Confirmed: Yellow Glass in the Libyan Desert Does Not Come from Earth
Libyan desert glass. Image: Edel Miller via X (Twitter).
SPACE -- A type of yellow glass discovered in 1933 in the Libyan desert may not be native to Earth. A new analysis shows the strange object came from outer space.
The mysterious glass crowns the Great Sand Sea Desert which stretches for 72,000 square kilometers and connects Egypt and Libya. If you are in certain parts of the desert in southeast Libya and southwest Egypt, you will see the crown; yellow glass shards scattered across the sandy landscape.
The glass was first described in a scientific paper in 1933 and became known as Libyan desert glass. Mineral collectors appreciate their beauty, rarity, and mystery.
Glass is nothing new on earth. A pendant found in the tomb of Egyptian pharaoh Tutankhamun contained glass shards. Natural glasses are also found in many places around the world, such as moldavite from the Ries crater in Europe and tektite from the Ivory Coast.

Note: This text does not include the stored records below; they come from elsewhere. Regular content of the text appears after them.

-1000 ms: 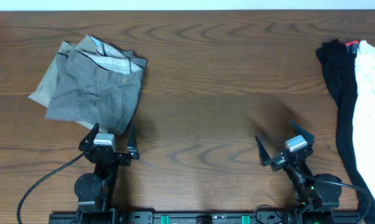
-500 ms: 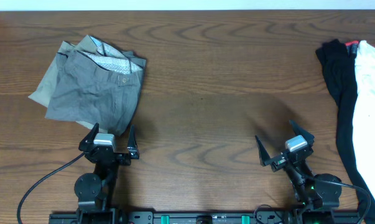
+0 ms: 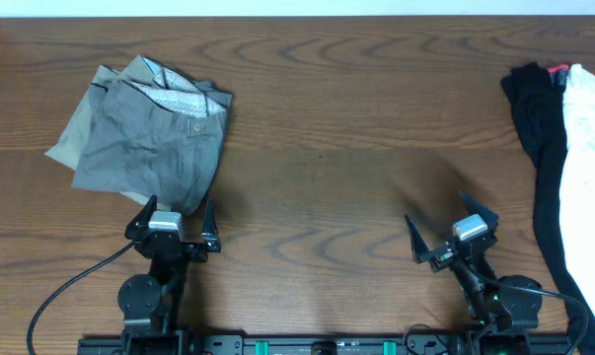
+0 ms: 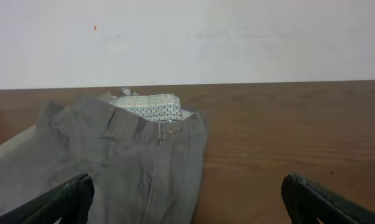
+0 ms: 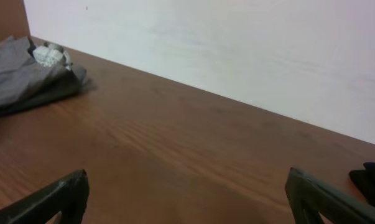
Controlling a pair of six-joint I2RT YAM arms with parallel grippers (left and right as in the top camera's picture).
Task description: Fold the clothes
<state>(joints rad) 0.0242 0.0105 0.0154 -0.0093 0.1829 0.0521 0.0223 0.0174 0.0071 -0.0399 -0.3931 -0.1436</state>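
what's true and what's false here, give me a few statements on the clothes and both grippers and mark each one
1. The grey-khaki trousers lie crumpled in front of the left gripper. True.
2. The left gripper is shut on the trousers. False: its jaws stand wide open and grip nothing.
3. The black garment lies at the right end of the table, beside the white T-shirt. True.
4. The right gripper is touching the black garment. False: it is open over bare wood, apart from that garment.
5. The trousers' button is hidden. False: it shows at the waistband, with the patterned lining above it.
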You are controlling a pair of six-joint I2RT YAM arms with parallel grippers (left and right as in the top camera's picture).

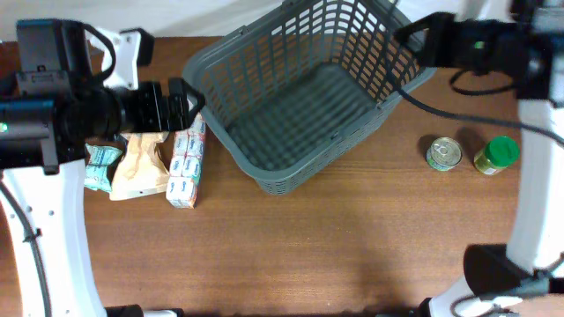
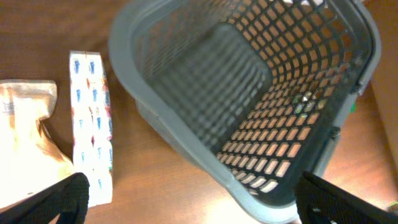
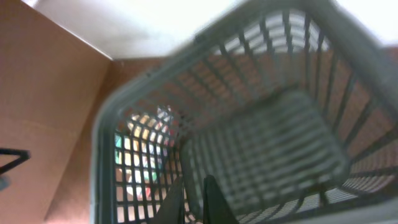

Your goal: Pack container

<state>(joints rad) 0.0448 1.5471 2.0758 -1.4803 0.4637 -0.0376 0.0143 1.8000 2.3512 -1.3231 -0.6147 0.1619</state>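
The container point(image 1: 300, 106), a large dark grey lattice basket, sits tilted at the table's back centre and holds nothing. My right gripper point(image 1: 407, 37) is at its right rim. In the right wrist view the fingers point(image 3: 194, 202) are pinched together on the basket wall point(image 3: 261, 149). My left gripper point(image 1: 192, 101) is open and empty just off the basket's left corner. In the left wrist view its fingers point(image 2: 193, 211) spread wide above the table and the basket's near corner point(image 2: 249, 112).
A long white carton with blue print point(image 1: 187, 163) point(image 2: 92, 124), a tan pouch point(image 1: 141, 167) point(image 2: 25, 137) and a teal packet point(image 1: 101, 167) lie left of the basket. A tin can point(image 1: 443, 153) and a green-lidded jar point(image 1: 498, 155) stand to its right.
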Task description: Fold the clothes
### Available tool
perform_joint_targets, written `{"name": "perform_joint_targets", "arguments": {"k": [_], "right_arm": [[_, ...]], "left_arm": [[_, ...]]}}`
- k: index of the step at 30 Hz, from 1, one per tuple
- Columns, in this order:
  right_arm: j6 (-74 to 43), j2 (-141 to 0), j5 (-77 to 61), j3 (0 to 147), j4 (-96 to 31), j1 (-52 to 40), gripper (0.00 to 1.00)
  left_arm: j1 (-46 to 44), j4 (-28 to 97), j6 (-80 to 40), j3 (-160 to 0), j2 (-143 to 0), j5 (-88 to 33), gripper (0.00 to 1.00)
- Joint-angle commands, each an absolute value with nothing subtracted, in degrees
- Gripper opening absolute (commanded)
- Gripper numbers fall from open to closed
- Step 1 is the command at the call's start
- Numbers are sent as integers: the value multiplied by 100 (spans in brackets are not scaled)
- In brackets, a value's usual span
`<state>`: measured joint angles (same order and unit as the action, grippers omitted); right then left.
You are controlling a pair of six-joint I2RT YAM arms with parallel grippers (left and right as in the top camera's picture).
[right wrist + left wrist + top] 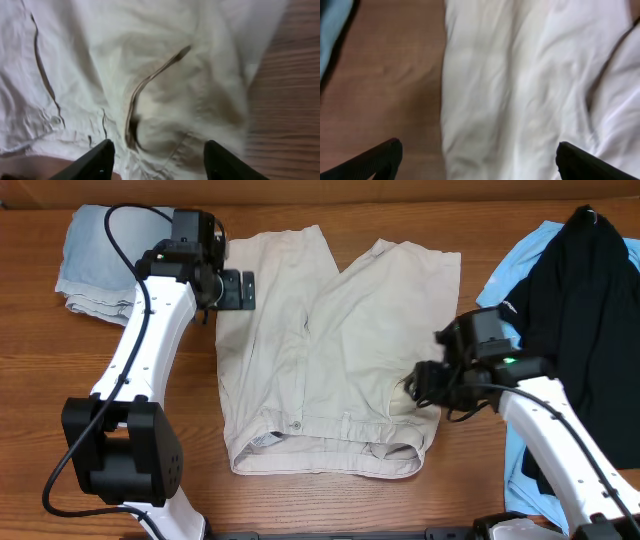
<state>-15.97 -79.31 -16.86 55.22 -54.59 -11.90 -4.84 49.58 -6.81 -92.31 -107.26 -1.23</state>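
The beige shorts (330,350) lie flat in the middle of the table, waistband toward the front edge, legs toward the back. My left gripper (243,290) is open above the shorts' left leg edge; its wrist view shows pale cloth (530,85) between the spread fingers (477,162). My right gripper (418,385) is open over the shorts' right side by the waistband; its wrist view shows a side pocket opening (150,90) between the fingers (160,160). Neither gripper holds anything.
A folded light-blue denim piece (95,265) lies at the back left. A black top (585,310) lies on a sky-blue top (520,270) at the right. Bare wooden table (330,505) shows along the front.
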Motion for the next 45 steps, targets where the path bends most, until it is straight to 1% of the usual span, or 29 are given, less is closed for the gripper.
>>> {"name": "perform_joint_targets", "arguments": {"k": [1, 3, 6, 8, 11, 14, 20, 23, 27, 28, 31, 35, 38, 45], "right_arm": [[-1879, -8064, -1809, 5312, -5343, -1564, 57], [-2110, -8125, -1793, 5085, -5179, -1798, 54], [-2392, -8211, -1649, 4744, -5004, -1973, 54], [-2593, -8250, -1503, 4528, -4897, -1986, 51], [-2961, -8320, -1297, 4261, -4665, -1872, 50], [-3181, -8525, -1072, 4215, -4528, -1531, 51], [-3155, -9142, -1050, 4215, -4088, -489, 53], [-2978, -9524, -1052, 4217, -3983, 91, 53], [-2639, -9830, -1192, 4237, -3970, 760, 61], [-2558, -9828, -1229, 4254, -3994, 875, 61], [-2222, -9671, -1529, 4508, -4230, 1105, 67], [-2040, -9177, -1570, 5118, -4825, 1076, 75], [-1944, -8753, -1575, 5627, -5258, 1044, 79], [-1828, -7706, -1553, 6709, -6049, 1046, 88]], "left_arm": [[-489, 4788, -510, -9317, -10742, -637, 100], [-491, 4751, -510, -9314, -10759, -731, 100], [-491, 4781, -508, -9314, -10781, -729, 100], [-491, 4803, -462, -9312, -10794, -729, 100], [-491, 4816, -362, -9310, -10812, -729, 100], [-491, 4807, -285, -9310, -10822, -729, 100], [-552, 4707, -176, -9310, -10836, -733, 100], [-674, 4386, -169, -9310, -10838, -757, 100], [-958, 3715, -169, -9312, -10838, -760, 100], [-1046, 3542, -169, -9312, -10838, -760, 100], [-1361, 2928, -137, -9319, -10875, -760, 100], [-1758, 2329, -27, -9498, -11192, -757, 100], [-1962, 2237, 25, -9806, -11631, -823, 100], [-2279, 2034, 191, -10735, -12932, -1702, 100]]}}
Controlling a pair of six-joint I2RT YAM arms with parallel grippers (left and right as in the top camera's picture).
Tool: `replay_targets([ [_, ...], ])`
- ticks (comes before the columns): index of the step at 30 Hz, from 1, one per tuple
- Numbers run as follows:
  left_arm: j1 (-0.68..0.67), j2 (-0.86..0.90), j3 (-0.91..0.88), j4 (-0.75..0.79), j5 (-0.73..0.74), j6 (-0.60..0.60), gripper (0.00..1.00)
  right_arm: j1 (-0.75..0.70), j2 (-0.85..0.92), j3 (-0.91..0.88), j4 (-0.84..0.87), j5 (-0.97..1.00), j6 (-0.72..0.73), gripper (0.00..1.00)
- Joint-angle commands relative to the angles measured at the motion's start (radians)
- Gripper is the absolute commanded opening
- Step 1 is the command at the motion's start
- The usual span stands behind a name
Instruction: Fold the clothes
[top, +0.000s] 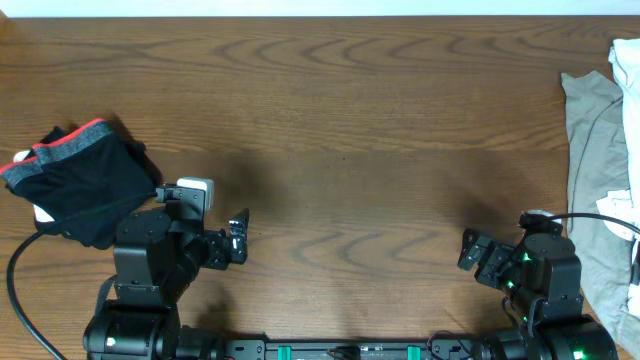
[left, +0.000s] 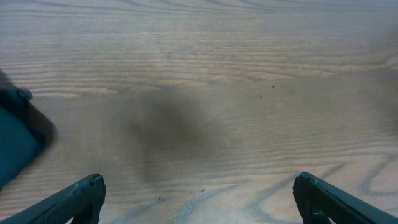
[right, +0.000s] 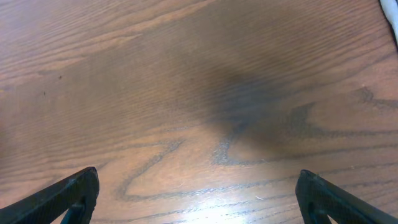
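The black pants (top: 85, 190) lie bunched at the table's left edge, their grey-and-red waistband (top: 75, 135) facing the back. A dark corner of the pants (left: 15, 146) shows at the left of the left wrist view. A grey-beige top (top: 595, 140) is spread along the right edge, with a white garment (top: 627, 60) behind it. My left gripper (top: 238, 238) hovers open over bare wood to the right of the pants, its fingers (left: 81, 196) wide apart. My right gripper (top: 470, 250) is open too, left of the grey-beige top, with nothing between its fingers (right: 323, 199).
The wooden table (top: 340, 140) stretches between the two piles. A black cable (top: 20, 270) loops by the left arm's base. A white corner of fabric (right: 392, 12) peeks into the right wrist view at top right.
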Motion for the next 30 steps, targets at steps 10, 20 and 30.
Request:
replay_targets([
  [10, -0.002, -0.002, -0.008, 0.003, -0.010, -0.016, 0.98, -0.008, -0.252, -0.014, -0.027, 0.054, -0.016, 0.99],
  [20, -0.002, -0.002, -0.008, 0.003, -0.010, -0.016, 0.98, -0.021, -0.456, -0.253, 0.292, 0.057, -0.254, 0.99],
  [30, -0.002, -0.002, -0.008, 0.003, -0.010, -0.016, 0.98, -0.051, -0.456, -0.581, 0.914, 0.078, -0.286, 0.99],
])
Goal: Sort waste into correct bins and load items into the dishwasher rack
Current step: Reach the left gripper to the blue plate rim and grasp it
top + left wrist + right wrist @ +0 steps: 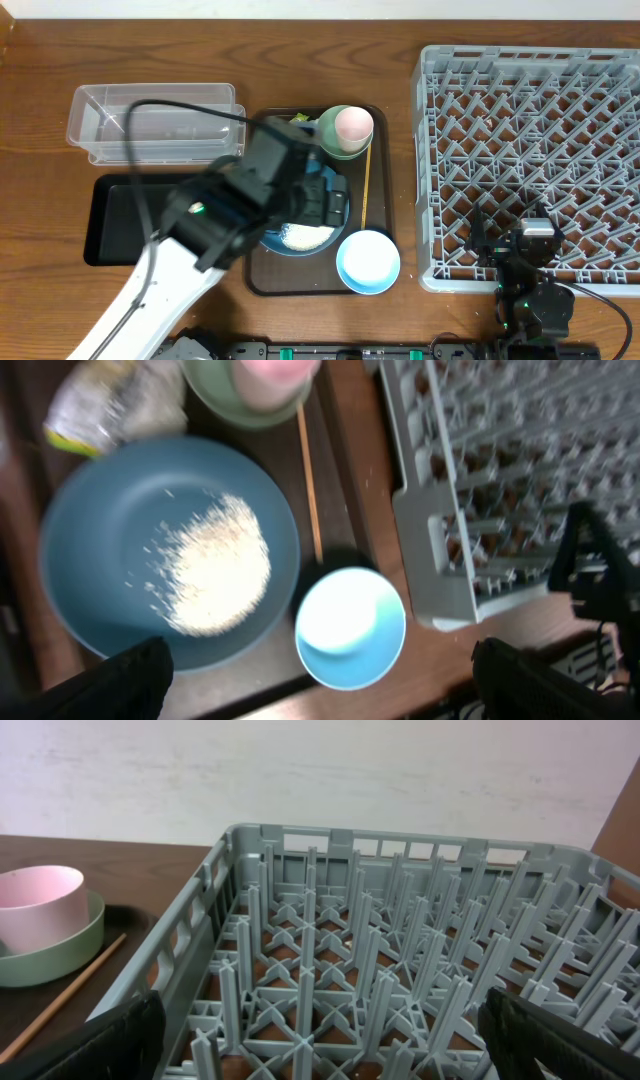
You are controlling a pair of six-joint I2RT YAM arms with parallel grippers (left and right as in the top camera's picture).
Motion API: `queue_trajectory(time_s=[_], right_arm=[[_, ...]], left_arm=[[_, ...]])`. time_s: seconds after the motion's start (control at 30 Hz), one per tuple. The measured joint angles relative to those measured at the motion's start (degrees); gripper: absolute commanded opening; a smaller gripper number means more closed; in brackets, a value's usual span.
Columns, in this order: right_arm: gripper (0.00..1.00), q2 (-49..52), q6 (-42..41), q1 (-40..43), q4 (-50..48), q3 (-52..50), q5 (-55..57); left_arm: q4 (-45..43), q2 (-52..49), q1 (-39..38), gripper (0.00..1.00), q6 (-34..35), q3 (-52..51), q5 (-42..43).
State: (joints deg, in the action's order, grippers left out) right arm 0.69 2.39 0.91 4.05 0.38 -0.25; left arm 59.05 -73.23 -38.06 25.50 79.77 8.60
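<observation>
Off to the left of my left gripper I've got the clear tub, with the black tray beside it. That gripper's jaws are spread wide, holding nothing, right over the dark-blue dish with its loose pile of white rice. The crumpled yellow-green wrapper is just past the dish, by the mint-green bowl with the pink cup in it. The thin wooden stick lies right of the dish, and the light-blue bowl is under the fingertips. My right gripper is also wide and empty, over the grey rack.
</observation>
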Motion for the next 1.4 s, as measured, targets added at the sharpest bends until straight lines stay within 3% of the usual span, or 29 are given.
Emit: queue_trajectory(time_s=[0.23, 0.63, 0.8, 1.03, 1.13, 1.4], right_arm=[[0.99, 0.0, 0.0, 0.0, 0.0, 0.0, -0.02], [0.99, 0.0, 0.0, 0.0, 0.0, 0.0, -0.02], [0.99, 0.0, 0.0, 0.0, 0.0, 0.0, -0.02], [0.99, 0.0, 0.0, 0.0, 0.0, 0.0, -0.02], [0.99, 0.0, 0.0, 0.0, 0.0, 0.0, -0.02], [0.99, 0.0, 0.0, 0.0, 0.0, 0.0, -0.02]], left_arm=[[0.35, -9.27, -4.72, 0.98, 0.48, 0.0, -4.96], [1.03, -24.68, -5.11, 0.99, 2.93, 0.0, -8.2], [0.2, -26.84, -5.11, 0.98, 9.44, -0.04, -10.16], [-7.43, -26.86, -5.44, 0.96, 16.39, -3.78, -10.75], [-10.03, -26.88, -5.55, 0.88, 17.97, -5.86, -11.06], [-15.45, -26.97, -5.66, 0.87, 19.85, -9.14, -13.79]])
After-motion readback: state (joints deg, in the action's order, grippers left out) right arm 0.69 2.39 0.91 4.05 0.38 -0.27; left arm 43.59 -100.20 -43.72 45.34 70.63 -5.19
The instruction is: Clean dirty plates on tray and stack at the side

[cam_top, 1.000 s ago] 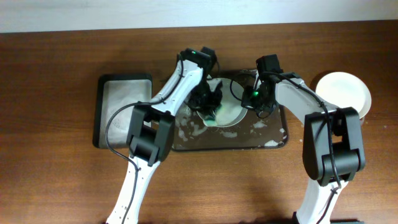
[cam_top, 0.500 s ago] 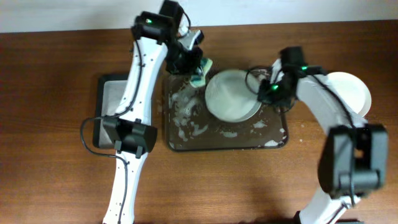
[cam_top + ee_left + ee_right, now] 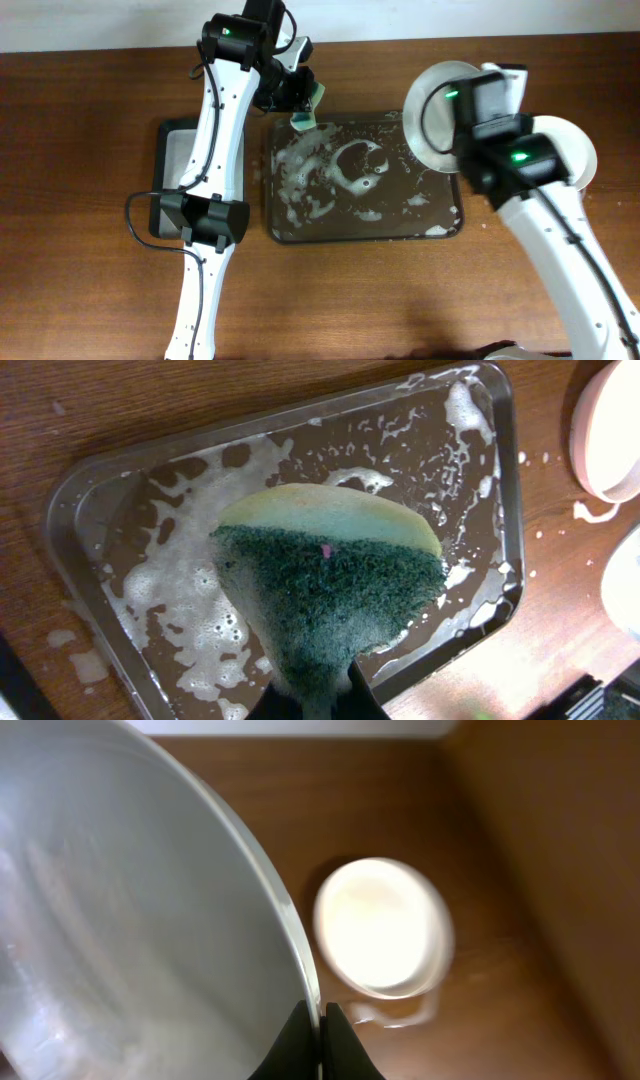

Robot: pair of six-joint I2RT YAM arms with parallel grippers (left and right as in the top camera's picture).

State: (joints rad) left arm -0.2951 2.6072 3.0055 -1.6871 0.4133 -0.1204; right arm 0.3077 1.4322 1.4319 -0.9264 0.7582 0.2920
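Note:
The dark brown tray (image 3: pixel 365 236) lies mid-table, flecked with white foam, with no plate on it. My right gripper (image 3: pixel 320 1017) is shut on the rim of a white plate (image 3: pixel 436 104), held tilted in the air above the tray's back right corner; it fills the left of the right wrist view (image 3: pixel 130 920). A second plate (image 3: pixel 573 150) rests on the table at the right, also seen below the held one (image 3: pixel 385 925). My left gripper (image 3: pixel 318 698) is shut on a green and yellow sponge (image 3: pixel 330 575), hanging over the tray's back left corner (image 3: pixel 306 108).
A black rectangular tub (image 3: pixel 178 165) stands left of the tray, partly under my left arm. Foam drips mark the wood beside the resting plate (image 3: pixel 400 1012). Bare wooden table spreads along the front and far left.
My right gripper has lifted the plate off the tray and carried it up and to the right. The left gripper took the sponge off that plate to the tray's back left corner.

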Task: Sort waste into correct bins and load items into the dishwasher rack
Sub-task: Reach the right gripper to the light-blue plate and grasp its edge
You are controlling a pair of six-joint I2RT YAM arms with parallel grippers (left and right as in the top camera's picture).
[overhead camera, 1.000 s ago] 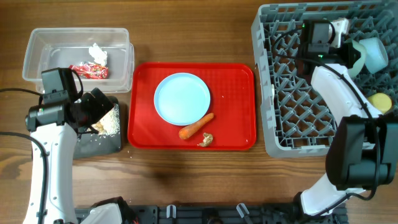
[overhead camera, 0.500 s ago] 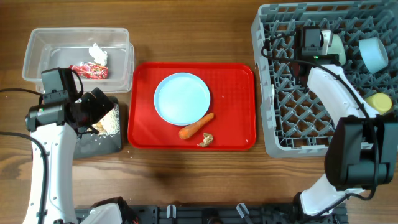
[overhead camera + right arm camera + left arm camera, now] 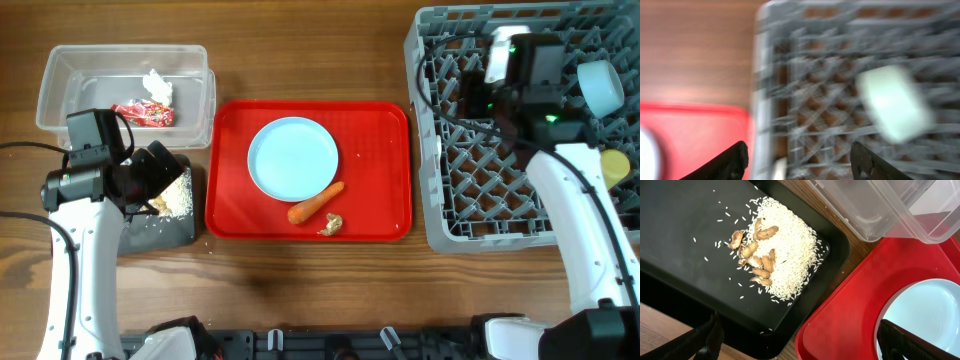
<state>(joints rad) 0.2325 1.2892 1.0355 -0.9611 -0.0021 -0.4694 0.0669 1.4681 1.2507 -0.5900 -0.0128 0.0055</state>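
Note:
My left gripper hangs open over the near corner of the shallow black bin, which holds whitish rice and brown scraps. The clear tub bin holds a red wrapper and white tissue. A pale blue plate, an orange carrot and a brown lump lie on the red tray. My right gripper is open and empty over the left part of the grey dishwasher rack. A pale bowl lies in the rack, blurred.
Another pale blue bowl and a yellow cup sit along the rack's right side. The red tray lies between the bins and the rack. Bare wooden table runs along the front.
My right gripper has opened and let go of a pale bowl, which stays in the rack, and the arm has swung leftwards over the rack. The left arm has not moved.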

But no silica is as rich as Libyan desert glass, nor has any been found in such large quantities and chunks. The origin of Libyan glass has been a subject of debate among scientists for almost a century.
Some people think the glass may have come from a volcano on the moon. Others suspect it was the result of a lightning strike called fulgurites. Other theories suggest that the glass was caused by sedimentary or hydrothermal processes, namely large explosions of meteors in the air or came from a nearby meteorite crater.
"Thanks to advanced microscope technology, we believe we now have the answer," wrote Lecturer from the University of the Western Cape, Elizaveta Kovaleva on the Live Science website, Tuesday, December 5 2023.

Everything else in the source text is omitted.